Police officers are charged with the duty to prevent crime, preserve the peace, and
protect persons and property.
State v. Russell, 127 Ohio App.3d 414, 417, 713 N.E.2d 56 (9th Dist.1998), citing State v. Hyde,
26 Ohio App.2d 32, 33, 268 N.E.2d 820 (9th Dist.1971).
{¶15} Accordingly, “‘[t]he Fourth Amendment does not bar police officers from making
warrantless entries and searches when they reasonably believe that a person within is in need of
immediate aid.’” State v. Nields, 93 Ohio St.3d 6, 16, 752 N.E.2d 859 (2001), quoting
Mincey v. Arizona, 437 U.S. 385, 391, 98 S.Ct. 2408, 57 L.Ed.2d 290 (1978). “‘The need to
protect or preserve life or avoid serious injury is justification for what would be otherwise illegal
absent an exigency or emergency.’” Dunn at ¶18, quoting Wayne v. United States , 318 F.2d 205,
212 (D.C.Cir.1963) (the community-caretaking/emergency-aid exception allows a
law-enforcement officer to act without a warrant when the officer has objectively reasonable
grounds to believe that there is an immediate need for the officer’s assistance to protect life or
prevent serious injury); Hyde, supra (the emergency-aid exception to the warrant requirement
is satisfied by a showing the police officers had reasonable grounds to believe that some kind of
emergency existed). “The ultimate standard set forth in the Fourth Amendment is
reasonableness.” Cady v. Dombrowski, 413 U.S. 433, 439, 93 S.Ct. 2523, 37 L.Ed.2d 706
(1973). “Reasonable belief is assessed from the facts and circumstances known to the officers,
and from their point of view.” Lakewood v. Simpson, 8th Dist. Cuyahoga No. 80383,
2002-Ohio-4086, ¶ 14, citing State v. Robinson, 103 Ohio App.3d 490, 496, 659 N.E.2d 1292
(1st Dist.1995).
{¶16} We are aware that the dispatch here was based on an anonymous tipster, the
least reliable among different classes of informants. However, whether an anonymous tip
provides reasonable suspicion or probable cause is determined by the totality of the
circumstances. Navarette v. California, 572 U.S. ___, 134 S.Ct. 1683, 188 L.Ed.2d 680 (2014).

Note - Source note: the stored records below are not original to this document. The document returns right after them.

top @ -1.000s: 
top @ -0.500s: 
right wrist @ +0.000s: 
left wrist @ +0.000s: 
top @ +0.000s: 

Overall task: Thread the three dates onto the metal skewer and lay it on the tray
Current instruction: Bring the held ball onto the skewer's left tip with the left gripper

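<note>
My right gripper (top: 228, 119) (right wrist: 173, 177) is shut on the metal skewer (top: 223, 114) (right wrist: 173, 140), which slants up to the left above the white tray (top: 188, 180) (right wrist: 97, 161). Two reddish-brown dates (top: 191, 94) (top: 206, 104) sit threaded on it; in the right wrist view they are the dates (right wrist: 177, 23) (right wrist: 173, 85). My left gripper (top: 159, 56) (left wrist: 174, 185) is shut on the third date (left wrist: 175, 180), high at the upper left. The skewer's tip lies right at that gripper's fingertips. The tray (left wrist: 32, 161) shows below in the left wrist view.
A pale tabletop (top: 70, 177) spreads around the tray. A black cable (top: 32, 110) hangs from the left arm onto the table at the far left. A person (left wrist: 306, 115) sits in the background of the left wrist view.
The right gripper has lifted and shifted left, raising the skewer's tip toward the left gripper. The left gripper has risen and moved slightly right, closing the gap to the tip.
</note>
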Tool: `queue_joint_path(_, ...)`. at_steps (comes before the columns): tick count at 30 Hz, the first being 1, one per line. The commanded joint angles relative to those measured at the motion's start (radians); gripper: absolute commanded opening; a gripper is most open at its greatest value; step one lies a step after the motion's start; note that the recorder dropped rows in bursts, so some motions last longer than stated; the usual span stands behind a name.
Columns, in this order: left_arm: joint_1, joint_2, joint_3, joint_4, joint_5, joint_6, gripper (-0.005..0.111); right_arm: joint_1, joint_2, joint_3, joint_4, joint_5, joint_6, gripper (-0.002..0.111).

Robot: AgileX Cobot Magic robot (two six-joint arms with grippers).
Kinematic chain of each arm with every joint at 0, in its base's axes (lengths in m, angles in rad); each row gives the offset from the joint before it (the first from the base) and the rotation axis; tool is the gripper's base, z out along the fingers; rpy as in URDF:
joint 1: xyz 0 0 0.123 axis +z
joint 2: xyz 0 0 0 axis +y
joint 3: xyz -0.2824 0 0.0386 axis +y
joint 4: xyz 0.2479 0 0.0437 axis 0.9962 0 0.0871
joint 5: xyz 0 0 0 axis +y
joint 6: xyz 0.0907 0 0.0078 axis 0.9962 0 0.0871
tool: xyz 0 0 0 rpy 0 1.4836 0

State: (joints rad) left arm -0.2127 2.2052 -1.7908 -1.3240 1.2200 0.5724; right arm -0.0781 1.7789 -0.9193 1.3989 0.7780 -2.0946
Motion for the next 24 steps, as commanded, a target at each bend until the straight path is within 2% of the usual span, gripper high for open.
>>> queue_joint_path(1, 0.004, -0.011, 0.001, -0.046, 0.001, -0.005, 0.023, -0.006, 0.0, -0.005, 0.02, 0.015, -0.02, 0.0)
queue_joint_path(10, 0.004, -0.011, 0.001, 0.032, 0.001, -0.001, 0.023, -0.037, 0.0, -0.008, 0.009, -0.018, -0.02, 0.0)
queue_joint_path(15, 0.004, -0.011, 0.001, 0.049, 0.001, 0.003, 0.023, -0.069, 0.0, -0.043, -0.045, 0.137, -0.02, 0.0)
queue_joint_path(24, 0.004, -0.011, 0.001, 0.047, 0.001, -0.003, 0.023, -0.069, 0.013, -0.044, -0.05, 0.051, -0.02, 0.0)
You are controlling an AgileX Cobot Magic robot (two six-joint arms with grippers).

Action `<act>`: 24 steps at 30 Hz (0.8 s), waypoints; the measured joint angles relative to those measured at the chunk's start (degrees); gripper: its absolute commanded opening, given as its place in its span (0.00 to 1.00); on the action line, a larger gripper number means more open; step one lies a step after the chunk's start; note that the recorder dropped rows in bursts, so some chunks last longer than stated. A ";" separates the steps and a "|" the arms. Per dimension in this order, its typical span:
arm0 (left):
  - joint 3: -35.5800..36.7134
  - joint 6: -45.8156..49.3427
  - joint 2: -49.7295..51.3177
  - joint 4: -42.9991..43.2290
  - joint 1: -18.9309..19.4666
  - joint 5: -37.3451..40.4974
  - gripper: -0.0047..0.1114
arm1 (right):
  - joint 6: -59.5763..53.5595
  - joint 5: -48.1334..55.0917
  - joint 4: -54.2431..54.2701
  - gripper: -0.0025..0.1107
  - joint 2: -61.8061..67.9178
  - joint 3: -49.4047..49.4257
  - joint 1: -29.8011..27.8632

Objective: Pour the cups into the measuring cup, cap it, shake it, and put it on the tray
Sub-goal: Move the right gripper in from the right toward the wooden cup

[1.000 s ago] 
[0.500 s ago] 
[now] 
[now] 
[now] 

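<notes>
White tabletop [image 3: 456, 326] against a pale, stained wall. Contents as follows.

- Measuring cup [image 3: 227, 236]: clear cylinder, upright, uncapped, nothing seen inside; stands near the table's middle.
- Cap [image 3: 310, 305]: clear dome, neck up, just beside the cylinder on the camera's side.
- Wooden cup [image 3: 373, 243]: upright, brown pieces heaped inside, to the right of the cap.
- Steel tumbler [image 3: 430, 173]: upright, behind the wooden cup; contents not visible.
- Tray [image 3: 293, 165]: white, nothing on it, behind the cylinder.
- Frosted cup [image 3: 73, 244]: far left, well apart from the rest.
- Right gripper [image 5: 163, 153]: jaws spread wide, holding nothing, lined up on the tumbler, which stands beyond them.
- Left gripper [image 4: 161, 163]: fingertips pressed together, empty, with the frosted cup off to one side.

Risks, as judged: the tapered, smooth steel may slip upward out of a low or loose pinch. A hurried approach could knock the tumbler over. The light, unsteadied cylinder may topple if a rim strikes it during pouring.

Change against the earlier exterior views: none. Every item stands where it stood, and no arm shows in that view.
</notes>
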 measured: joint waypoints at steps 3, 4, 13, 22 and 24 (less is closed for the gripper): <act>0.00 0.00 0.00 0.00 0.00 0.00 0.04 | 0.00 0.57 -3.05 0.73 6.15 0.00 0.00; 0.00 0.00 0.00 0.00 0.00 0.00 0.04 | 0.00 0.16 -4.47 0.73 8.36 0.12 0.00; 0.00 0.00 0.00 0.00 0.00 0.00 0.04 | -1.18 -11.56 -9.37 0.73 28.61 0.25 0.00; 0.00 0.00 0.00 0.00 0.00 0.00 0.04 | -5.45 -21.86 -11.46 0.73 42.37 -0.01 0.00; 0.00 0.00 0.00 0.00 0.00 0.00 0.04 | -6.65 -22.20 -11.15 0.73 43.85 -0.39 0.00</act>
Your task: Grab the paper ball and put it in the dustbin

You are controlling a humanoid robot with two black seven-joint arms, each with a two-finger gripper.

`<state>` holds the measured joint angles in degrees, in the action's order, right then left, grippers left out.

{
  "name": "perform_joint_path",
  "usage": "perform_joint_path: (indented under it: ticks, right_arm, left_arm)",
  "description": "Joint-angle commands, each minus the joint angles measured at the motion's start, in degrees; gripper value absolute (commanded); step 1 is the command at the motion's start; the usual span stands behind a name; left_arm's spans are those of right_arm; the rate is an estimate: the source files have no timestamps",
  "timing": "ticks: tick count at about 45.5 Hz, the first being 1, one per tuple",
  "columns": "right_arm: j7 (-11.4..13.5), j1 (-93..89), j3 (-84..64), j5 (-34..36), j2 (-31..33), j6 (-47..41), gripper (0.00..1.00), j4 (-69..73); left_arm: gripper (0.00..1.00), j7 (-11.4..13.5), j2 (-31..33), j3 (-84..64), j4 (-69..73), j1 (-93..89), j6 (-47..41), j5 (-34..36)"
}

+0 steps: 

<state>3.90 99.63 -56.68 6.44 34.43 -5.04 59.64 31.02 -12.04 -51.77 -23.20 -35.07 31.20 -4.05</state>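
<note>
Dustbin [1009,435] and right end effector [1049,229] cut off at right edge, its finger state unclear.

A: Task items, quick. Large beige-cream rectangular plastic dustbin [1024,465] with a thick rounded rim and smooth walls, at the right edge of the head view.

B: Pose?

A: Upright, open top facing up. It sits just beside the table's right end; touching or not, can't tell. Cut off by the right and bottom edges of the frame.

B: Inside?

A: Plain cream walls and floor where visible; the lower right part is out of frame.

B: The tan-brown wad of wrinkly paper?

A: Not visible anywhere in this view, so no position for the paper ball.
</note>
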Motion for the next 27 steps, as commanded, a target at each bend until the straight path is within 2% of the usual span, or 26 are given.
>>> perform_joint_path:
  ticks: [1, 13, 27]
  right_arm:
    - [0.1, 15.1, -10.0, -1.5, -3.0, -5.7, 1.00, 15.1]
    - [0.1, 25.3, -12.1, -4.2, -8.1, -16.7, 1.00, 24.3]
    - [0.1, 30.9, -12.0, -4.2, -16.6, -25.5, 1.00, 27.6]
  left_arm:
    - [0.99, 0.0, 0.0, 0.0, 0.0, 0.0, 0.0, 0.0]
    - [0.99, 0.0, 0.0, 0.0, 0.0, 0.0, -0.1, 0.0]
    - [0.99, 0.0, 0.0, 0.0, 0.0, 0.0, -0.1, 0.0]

{¶17} Here, although there appeared to be a notation in the dispatcher’s note that the call
might be a prank, the officers were not aware of that uncertainty. The officers believed they
were responding to a Code One dispatch, the highest priority call, involving the presence of a gun
and a person in imminent harm’s way. The courts have noted that “‘[t]he business of policemen
and firemen is to act, not to speculate or meditate on whether the report is correct. People could
well die in emergencies if police tried to act with the calm deliberation of the judicial process.’”
State v. Johnson, 8th Dist. Cuyahoga No. 96983, 2012-Ohio-1344, ¶ 11, quoting Wayne at 212.
The entry, if indeed without consent as Wagner claims, was justified by the officers’ reasonable
belief that entering the residence was necessary to investigate what appeared to be an emergency.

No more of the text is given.